The self-effacing joke aside, the substantive point lands. One reason Scheffler has been the world's most consistent player is that his decision tree is unusually clean. His caddie is not spending mental energy heading off bad ideas.

Scott also addressed a question that most tour caddies dodge — whose bag makes the most financial sense to carry? His answer was intentionally over-the-top, but the underlying point was serious.

"Uh work for a great player is number one. Work for a great player is number two. And did I mention working for a great player is number three? I've had some really great caddies who have made zero dollars. I mean, they were really good. They they got the right wind. They got the right club. And they were catting for me when I was trying to play as a pro. And poor people are probably living on the streets right now."

On who the best caddie on tour would be if he had to pick a player to loop for, he went with a choice that said more about personality than skill.

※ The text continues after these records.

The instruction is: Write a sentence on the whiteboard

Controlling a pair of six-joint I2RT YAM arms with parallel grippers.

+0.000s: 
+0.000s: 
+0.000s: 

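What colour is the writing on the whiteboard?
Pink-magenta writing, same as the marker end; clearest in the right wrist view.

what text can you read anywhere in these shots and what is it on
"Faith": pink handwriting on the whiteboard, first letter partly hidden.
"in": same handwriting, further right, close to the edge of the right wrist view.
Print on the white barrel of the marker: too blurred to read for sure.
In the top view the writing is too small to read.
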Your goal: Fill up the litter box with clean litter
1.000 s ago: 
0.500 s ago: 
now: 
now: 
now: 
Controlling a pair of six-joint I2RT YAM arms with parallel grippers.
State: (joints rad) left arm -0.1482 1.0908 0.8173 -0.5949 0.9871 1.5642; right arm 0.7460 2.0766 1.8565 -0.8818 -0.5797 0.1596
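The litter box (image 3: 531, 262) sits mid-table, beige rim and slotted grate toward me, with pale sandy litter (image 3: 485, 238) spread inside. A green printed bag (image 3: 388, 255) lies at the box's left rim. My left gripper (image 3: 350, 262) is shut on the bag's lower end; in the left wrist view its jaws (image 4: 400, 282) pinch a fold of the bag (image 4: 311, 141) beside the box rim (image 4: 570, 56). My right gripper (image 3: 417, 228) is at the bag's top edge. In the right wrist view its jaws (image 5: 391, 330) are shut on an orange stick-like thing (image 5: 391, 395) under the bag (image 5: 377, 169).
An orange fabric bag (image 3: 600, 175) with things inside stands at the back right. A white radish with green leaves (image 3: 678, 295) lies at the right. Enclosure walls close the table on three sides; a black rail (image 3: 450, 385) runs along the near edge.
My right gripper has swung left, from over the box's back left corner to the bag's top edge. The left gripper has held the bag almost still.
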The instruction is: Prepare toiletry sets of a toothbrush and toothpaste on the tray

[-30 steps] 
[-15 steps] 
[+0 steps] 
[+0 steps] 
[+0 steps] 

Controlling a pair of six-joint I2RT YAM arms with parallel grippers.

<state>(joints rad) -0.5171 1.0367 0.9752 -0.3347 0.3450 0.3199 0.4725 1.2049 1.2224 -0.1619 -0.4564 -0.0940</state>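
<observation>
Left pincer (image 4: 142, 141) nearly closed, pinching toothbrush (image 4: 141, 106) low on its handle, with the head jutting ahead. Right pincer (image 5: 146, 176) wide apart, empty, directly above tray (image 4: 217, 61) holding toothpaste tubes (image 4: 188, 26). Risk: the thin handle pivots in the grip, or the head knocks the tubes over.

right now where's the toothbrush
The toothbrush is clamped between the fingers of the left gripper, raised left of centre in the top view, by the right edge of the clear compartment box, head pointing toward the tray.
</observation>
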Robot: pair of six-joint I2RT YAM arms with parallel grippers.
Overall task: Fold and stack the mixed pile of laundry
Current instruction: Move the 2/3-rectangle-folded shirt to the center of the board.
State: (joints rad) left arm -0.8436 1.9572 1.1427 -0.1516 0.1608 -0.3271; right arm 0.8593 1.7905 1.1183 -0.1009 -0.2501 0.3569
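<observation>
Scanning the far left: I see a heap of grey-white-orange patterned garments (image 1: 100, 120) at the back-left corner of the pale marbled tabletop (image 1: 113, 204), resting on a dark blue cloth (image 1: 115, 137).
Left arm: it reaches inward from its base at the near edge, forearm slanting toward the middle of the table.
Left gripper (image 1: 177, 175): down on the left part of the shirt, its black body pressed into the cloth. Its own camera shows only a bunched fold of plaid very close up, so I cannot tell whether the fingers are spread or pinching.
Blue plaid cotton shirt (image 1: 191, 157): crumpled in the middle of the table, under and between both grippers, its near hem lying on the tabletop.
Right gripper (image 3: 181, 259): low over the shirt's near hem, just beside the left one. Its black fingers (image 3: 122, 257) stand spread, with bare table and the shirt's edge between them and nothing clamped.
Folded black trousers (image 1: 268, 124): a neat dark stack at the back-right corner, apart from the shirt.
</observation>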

"Probably Web Simpson. That guy, every PGA Tour player that plays around with him shoots a 65. Like in my mind, if you're paired with Web, your guys shooting 65s. He's so positive. He's so funny. He's so fun. He's very encouraging."

"I would say the majors are the most difficult. The masters not as difficult because we see it every year, but typically a new golf course, you know, uh the PGA Championship, the US Open, the Open Championship are very difficult to prepare for because we don't see those courses year in and year out."

That answer is a clean piece of technical context for the next two months of the major season. Scott, like every top caddie, will spend the two weeks before Aronimink walking a course he has not looped in recent memory.

The most memorable piece of the interview, though, was a revision to a piece of Masters folklore. Most golf fans will tell you that Bubba Watson's hooked wedge from the pine straw on the 10th hole in the 2012 playoff — the shot that won him his first green jacket — is the most spectacular shot ever hit at Augusta. Scott, who was on Watson's bag that week, disagreed.

"Many people think that Bubba Watson shot on 10 in 2012 was the greatest shot at Augusta. It was not. In fact, it was on hole 11 on Friday. He was 300 par um right in the mix of it. He hit it in the right trees and we got in there and that ball was in what seemed to me like a bird had decided, you know what? and I'm going to build a nest."

"And he got over it and he goes, 'Get out of my way. You know I'm known for hooking it.' I said, 'Yes, you are, sir.' is what I said. But what I was thinking was, 'You freaking idiot. We're going to make a triple. Now we're not going to make the cut.' And he got in there and hit the sickest low duck hook 9 iron. It overhooked, ran down, caught the slope, and ran onto the front of the green. He put it for par. And to this day, that's the craziest shot I think I've ever seen in my entire life."

The caddie thought triple bogey and missed cut. The player hit a low duck hook 9 iron off a bed of pine needles, rode the slope, and made the par save that kept the week alive — the par save that, in Scott's account, is actually the shot that let the 10th-hole moment on Sunday happen at all.

Scott is still on the bag at Augusta every spring. That continuity — from the 2012 playoff hook to Scheffler's 2022 and 2024 green jackets — is its own piece of Masters history, even if it rarely lands as a headline.

"For me, you know, growing up and watching golf as a kid, every Easter Sunday or whenever the Masters was on, watching it with my grandfather, my dad, it's just it's such a special place and it's so prestigious and so wonderful and so exciting and the thinking about the back nine roars on Sunday, you know, it's it's a very unique event in that way."